Peut-on encore coopérer dans le domaine du commerce international, alors que les politiques unilatérales se multiplient, et que le retour de Donald Trump à la Maison Blanche annonce de très fortes tensions dans ce domaine ?
Les Etats-Unis ont toujours été à l’origine des hauts et des bas de la gouvernance du commerce international. En 1948, les membres des Nations unies réunis à La Havane ont conclu les négociations destinées à créer l’Organisation internationale du commerce (OIC), troisième pilier, avec le Fonds monétaire international et la Banque internationale pour la reconstruction et le développement, du nouveau système économique global censé éviter les crises qui avaient mené à la seconde guerre mondiale. C’était une démarche novatrice, car aux règles du commerce proprement dit se sont ajoutées des normes de travail équitables, des règles sur les mouvements des capitaux et sur l’accès aux matières premières. Mais l’OIC ne verra jamais le jour, car le Congrès des Etats-Unis refusera de la ratifier !
Jusqu’en 1995, date de la création de l’Organisation mondiale du commerce (OMC), le commerce international sera donc soumis aux règles moins contraignantes de l’accord général sur le commerce et les tarifs signé en 1947 par 23 pays. L’OMC, en revanche, représente une avancée majeure en matière de gouvernance. Elle inclut un système de règlement des différends contraignant et unique sur la scène internationale ; elle édicte de nouvelles règles concernant les services et la propriété intellectuelle, nouveaux vecteurs du commerce international ; elle crée un mécanisme très élaboré de surveillance des politiques commerciales des pays destiné à éviter les mesures protectionnistes.
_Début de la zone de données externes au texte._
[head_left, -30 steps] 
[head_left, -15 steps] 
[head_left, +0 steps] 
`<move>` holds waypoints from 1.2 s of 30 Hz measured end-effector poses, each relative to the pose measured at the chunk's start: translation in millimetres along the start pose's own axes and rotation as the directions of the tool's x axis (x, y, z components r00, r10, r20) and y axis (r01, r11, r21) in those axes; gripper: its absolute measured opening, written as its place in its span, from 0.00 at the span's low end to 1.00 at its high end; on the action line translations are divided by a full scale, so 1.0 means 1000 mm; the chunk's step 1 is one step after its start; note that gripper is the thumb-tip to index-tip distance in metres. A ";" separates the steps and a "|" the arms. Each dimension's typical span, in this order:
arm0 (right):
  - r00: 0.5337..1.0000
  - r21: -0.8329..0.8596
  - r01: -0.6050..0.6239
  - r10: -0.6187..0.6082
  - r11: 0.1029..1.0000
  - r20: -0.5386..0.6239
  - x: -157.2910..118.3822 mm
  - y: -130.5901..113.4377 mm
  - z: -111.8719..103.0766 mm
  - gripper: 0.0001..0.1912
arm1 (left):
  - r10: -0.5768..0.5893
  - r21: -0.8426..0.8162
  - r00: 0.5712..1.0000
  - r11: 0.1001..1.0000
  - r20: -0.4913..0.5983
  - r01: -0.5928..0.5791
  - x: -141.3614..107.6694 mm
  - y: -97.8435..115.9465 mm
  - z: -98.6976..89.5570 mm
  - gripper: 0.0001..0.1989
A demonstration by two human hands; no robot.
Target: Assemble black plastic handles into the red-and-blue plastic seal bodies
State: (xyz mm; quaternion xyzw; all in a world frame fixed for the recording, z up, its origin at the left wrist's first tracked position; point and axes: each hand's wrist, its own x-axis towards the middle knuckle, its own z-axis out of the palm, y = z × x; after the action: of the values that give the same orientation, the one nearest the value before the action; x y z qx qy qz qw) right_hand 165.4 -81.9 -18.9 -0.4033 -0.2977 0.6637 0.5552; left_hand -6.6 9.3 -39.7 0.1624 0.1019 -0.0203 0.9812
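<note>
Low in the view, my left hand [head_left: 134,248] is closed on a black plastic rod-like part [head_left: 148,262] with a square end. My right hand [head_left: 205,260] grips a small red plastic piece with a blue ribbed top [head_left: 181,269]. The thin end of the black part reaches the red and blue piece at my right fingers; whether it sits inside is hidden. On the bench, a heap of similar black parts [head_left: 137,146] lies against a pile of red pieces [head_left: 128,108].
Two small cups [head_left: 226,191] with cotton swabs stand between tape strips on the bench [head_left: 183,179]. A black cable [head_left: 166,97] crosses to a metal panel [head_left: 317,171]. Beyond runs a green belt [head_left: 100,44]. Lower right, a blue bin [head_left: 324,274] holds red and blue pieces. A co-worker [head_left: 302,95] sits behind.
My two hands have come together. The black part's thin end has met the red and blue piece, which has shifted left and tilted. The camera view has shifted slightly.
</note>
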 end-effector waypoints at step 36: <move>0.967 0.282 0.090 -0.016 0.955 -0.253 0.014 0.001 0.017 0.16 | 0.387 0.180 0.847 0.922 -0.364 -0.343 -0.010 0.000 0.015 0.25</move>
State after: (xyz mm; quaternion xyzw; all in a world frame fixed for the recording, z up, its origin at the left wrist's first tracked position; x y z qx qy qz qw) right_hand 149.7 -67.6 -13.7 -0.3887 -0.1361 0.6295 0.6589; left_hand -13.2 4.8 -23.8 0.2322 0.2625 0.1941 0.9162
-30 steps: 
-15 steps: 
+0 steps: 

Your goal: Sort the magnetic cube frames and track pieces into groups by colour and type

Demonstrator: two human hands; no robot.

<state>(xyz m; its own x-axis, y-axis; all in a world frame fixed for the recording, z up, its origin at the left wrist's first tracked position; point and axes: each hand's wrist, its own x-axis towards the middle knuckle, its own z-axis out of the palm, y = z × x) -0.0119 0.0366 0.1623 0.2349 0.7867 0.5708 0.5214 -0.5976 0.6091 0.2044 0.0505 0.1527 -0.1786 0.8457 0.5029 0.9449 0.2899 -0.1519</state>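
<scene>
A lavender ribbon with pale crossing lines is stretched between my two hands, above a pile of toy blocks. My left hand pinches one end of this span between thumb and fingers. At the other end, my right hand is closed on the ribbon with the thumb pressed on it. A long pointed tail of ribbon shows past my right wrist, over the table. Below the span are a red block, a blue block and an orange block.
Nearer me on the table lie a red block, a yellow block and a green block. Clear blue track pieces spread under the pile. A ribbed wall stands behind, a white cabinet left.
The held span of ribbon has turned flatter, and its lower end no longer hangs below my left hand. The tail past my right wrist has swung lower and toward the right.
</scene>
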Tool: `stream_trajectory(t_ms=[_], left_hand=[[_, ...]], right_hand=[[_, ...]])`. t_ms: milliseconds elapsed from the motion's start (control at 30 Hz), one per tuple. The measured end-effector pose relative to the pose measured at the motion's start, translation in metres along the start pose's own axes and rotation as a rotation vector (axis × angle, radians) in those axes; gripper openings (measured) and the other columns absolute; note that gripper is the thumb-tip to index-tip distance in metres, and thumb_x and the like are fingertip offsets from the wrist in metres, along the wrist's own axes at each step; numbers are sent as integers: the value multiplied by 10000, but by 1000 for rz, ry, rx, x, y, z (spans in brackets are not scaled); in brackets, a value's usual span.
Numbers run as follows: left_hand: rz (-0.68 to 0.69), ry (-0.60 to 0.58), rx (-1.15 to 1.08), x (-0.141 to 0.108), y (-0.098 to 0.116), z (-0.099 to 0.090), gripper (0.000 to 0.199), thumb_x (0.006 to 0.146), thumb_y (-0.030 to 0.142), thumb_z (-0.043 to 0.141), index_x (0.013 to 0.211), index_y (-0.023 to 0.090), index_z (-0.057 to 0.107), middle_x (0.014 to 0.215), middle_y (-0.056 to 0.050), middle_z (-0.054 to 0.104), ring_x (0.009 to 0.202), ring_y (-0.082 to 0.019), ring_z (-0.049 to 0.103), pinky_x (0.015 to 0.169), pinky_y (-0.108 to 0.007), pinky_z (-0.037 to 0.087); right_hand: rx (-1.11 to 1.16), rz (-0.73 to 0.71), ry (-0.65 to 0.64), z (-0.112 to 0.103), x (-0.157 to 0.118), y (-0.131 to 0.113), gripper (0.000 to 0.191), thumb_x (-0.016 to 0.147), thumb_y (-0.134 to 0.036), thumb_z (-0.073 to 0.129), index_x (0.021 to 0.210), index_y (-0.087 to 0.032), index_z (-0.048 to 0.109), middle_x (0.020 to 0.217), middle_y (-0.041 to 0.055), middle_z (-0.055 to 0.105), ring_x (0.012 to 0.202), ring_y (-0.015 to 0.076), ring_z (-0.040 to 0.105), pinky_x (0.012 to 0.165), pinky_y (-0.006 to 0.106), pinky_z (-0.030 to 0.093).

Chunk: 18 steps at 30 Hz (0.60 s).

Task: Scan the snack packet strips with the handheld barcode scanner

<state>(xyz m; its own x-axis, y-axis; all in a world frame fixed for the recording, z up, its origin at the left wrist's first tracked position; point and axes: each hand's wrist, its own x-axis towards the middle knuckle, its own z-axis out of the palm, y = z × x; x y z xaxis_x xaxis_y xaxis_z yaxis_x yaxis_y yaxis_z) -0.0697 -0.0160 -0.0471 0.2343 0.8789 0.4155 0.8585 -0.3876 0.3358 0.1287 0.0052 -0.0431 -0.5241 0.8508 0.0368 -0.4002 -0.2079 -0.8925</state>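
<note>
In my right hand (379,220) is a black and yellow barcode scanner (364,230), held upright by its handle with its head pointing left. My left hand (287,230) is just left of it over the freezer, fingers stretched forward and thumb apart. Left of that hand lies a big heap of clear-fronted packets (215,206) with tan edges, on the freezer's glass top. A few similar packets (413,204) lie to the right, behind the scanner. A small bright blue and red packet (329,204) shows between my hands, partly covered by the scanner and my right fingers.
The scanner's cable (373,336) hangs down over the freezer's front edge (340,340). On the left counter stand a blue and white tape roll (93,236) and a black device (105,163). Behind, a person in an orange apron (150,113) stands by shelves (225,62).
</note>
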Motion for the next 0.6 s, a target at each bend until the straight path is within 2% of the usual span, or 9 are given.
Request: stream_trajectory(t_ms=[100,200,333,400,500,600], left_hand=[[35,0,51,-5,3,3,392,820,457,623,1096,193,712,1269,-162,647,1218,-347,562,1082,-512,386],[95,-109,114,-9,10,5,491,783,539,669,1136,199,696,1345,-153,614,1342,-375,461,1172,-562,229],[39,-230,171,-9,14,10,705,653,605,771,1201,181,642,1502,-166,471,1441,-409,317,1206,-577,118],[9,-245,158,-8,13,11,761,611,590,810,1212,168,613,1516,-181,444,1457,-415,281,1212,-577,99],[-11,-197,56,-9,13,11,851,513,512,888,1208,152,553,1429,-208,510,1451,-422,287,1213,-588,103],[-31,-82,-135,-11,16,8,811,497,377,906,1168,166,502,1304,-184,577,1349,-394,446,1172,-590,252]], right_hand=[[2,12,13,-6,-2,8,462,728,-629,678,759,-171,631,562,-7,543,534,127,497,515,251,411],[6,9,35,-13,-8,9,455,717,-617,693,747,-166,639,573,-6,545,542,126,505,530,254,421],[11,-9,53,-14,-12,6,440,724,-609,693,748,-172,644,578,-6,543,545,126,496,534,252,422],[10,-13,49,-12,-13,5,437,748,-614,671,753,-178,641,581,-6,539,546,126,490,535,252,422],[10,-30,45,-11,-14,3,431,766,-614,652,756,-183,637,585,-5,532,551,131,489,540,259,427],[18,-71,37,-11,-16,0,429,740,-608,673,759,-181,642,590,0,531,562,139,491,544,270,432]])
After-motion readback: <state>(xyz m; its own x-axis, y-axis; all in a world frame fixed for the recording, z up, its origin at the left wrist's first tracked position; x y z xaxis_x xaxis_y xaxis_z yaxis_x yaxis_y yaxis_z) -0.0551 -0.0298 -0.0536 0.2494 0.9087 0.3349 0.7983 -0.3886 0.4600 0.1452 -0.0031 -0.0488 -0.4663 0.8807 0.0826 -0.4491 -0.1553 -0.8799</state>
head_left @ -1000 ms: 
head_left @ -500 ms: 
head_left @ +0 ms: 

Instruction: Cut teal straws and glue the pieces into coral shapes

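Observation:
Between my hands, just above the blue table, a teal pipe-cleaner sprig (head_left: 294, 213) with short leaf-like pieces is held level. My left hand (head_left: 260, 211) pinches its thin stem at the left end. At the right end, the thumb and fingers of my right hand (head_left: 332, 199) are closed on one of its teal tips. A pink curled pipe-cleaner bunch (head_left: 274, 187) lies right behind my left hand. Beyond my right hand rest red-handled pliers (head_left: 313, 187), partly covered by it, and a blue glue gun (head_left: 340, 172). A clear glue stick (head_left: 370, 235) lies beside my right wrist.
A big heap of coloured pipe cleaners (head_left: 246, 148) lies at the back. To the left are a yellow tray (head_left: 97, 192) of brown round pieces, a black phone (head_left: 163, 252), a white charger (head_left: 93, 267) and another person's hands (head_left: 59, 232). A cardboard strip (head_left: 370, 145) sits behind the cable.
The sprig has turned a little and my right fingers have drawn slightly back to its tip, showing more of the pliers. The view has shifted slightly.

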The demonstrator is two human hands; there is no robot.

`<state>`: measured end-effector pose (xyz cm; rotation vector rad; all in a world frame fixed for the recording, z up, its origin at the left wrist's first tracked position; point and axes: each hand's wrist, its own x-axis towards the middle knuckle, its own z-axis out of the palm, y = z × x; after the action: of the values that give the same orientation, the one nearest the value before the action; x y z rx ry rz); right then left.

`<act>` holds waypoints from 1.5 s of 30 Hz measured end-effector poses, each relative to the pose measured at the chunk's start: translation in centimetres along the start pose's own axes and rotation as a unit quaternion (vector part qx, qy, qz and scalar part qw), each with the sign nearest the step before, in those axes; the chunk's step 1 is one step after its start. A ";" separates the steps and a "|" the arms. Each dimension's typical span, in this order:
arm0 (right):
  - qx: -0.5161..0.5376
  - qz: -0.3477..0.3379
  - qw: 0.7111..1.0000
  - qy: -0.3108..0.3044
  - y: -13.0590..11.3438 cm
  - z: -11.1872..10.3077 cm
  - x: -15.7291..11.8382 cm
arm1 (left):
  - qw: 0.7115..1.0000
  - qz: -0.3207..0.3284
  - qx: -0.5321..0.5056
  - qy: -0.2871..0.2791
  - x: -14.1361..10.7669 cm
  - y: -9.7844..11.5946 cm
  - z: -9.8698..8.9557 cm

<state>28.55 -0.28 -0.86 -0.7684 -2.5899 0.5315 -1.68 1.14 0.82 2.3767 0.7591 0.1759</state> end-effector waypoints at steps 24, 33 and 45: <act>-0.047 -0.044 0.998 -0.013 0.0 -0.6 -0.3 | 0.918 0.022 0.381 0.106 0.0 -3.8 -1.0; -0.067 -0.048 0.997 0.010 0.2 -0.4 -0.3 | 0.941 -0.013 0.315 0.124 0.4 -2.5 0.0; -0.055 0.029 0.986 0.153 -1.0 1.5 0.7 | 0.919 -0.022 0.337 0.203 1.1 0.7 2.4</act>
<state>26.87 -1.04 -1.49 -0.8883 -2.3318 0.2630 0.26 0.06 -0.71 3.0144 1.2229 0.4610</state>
Car, in fine, une gouvernance réelle a pour objectif de dompter les pulsions unilatéralistes des Etats et des acteurs économiques. Et, de fait, depuis 1995, le commerce international s’est multiplié par cinq et l’interdépendance est devenue la règle dans un monde de multipolarité économique.
Le commerce a changé de visage
Mais, entre-temps, le monde a changé. La Chine et d’autres pays émergents réclament leur place dans l’économie internationale ; l’Afrique, auparavant réticente à l’ouverture des marchés, s’embarque dans la construction d’une zone commerciale panafricaine ; les Etats-Unis, autrefois constructeurs de l’OMC, accusent le commerce international de la montée des inégalités sur leur territoire et se désengagent graduellement des règles internationales. En 2008, à la veille de la grande crise financière, ils refusent d’avancer dans les négociations visant à mettre à jour les règles en vigueur, avant d’affaiblir le système de règlement des différends de l’institution en bloquant le fonctionnement de l’organe d’appel.